*ASSIGNMENT:*
Word for word, restate the entries below from their first line through the line that contains "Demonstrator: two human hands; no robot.".

[Stored data entries]
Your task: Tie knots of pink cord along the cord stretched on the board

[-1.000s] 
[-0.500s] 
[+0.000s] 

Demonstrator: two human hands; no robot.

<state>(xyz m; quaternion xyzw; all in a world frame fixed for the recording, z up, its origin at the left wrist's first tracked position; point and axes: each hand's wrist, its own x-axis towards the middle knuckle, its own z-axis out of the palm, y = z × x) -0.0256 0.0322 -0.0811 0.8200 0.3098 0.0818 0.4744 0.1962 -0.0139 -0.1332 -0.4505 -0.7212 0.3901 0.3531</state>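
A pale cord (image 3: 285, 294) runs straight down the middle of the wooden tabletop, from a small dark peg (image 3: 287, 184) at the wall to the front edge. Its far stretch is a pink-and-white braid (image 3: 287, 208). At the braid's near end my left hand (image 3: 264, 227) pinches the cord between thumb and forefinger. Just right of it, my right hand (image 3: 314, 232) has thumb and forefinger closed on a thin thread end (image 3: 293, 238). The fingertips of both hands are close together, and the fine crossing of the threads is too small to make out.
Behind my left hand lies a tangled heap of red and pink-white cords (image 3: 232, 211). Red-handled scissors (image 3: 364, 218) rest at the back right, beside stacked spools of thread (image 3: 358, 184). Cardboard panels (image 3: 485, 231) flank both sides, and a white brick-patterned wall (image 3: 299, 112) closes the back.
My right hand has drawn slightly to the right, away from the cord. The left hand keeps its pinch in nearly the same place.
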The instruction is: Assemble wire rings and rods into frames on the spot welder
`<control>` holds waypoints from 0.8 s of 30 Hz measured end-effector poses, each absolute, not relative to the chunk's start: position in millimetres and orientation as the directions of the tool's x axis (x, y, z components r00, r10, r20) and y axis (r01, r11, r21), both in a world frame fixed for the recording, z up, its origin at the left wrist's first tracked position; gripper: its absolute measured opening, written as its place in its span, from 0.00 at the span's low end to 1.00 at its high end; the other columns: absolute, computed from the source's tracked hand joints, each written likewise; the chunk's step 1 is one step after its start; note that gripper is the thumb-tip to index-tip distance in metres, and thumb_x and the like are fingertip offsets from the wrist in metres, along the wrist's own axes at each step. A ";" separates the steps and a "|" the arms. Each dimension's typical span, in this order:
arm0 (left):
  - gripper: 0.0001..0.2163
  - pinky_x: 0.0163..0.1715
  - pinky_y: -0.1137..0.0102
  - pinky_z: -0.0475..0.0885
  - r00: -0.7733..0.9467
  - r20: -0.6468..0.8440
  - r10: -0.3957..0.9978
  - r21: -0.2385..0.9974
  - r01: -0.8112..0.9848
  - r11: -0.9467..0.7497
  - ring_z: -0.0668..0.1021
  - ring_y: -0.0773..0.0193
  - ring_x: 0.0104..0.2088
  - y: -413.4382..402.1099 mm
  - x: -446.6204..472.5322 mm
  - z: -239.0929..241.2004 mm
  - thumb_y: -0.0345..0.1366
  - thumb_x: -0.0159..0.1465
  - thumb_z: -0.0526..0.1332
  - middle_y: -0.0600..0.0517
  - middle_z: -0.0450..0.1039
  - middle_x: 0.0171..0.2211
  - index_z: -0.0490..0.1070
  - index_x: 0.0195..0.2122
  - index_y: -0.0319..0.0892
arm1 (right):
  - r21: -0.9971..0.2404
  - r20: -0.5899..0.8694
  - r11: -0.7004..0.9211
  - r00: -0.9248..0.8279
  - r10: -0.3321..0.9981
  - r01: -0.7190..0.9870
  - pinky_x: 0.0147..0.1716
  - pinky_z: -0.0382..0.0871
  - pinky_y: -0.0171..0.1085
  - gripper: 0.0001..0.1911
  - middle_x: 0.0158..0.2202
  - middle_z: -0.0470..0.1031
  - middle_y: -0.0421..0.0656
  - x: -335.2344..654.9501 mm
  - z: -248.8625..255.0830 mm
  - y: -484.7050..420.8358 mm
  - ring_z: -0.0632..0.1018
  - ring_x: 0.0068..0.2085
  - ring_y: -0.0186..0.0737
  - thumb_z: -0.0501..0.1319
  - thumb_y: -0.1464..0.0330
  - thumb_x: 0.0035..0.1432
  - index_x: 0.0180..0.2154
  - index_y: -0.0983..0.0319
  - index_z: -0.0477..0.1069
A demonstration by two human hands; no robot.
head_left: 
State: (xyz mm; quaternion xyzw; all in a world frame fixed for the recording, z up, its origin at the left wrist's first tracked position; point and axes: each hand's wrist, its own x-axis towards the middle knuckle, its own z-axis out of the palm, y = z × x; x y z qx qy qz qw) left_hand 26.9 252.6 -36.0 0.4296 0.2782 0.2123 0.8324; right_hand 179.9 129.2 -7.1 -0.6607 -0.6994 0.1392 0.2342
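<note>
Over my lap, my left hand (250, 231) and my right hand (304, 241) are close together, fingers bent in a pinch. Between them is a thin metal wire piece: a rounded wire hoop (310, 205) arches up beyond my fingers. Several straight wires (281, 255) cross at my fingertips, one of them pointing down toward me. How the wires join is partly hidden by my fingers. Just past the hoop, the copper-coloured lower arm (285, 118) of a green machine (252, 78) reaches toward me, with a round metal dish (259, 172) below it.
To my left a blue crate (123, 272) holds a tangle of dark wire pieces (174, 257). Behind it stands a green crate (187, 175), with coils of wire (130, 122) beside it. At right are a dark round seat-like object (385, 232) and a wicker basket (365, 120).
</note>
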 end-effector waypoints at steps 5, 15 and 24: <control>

*TASK ANSWER:*
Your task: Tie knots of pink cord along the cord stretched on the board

[-1.000s] 
[-0.500s] 
[+0.000s] 

Demonstrator: two human hands; no robot.

Nothing else belongs in this output.